─── RECORDS FOR PROCESSING ───

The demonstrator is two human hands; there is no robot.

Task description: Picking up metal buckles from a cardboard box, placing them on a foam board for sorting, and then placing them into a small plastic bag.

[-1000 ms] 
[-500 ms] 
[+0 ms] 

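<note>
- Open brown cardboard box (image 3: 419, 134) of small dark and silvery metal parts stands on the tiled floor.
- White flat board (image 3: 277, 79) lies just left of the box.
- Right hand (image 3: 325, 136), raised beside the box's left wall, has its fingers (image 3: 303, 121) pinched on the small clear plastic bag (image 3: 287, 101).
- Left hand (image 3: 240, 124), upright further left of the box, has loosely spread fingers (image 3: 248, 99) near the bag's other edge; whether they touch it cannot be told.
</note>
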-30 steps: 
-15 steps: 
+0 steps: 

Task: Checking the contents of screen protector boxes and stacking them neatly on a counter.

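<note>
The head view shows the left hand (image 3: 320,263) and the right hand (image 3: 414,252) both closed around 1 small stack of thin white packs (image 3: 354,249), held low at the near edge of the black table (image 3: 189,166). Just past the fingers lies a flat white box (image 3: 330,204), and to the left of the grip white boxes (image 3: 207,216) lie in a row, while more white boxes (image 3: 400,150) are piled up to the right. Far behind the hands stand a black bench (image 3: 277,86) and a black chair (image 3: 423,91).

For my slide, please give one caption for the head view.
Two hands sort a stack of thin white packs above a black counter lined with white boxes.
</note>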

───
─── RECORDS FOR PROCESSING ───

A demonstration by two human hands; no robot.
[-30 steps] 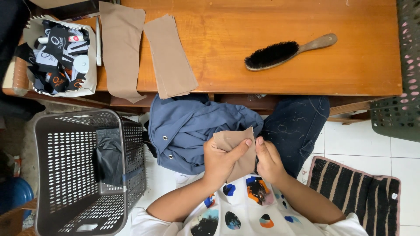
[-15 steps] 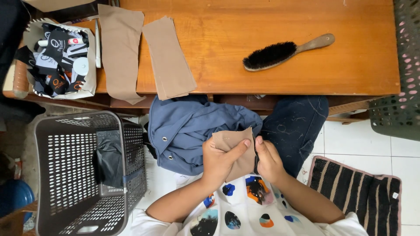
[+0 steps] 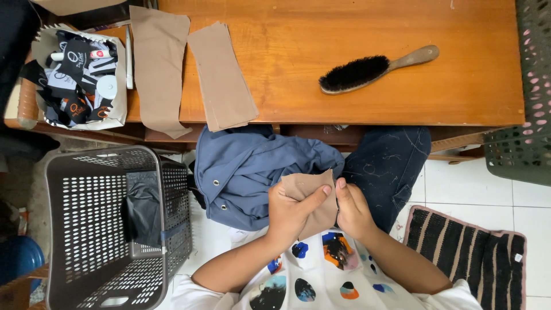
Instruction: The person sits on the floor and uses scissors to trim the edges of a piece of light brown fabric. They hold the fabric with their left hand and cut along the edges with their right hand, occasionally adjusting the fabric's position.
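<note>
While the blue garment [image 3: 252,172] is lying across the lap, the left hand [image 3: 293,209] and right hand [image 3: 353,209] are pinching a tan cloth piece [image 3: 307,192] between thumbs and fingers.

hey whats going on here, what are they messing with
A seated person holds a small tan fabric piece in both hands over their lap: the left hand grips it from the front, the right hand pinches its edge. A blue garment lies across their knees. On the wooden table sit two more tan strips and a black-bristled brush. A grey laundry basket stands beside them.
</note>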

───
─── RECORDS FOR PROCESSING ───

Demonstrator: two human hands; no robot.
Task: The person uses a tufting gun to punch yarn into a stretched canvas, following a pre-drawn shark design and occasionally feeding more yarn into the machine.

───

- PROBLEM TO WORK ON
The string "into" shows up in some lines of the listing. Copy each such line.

- ANSWER SPACE
Task description: Picking up metal buckles from a cardboard box, placing them on a foam board for sorting, and then placing them into a small plastic bag.
Task: The person uses a tufting gun to punch yarn into a stretched canvas, following a pre-drawn shark design and occasionally feeding more yarn into the machine.

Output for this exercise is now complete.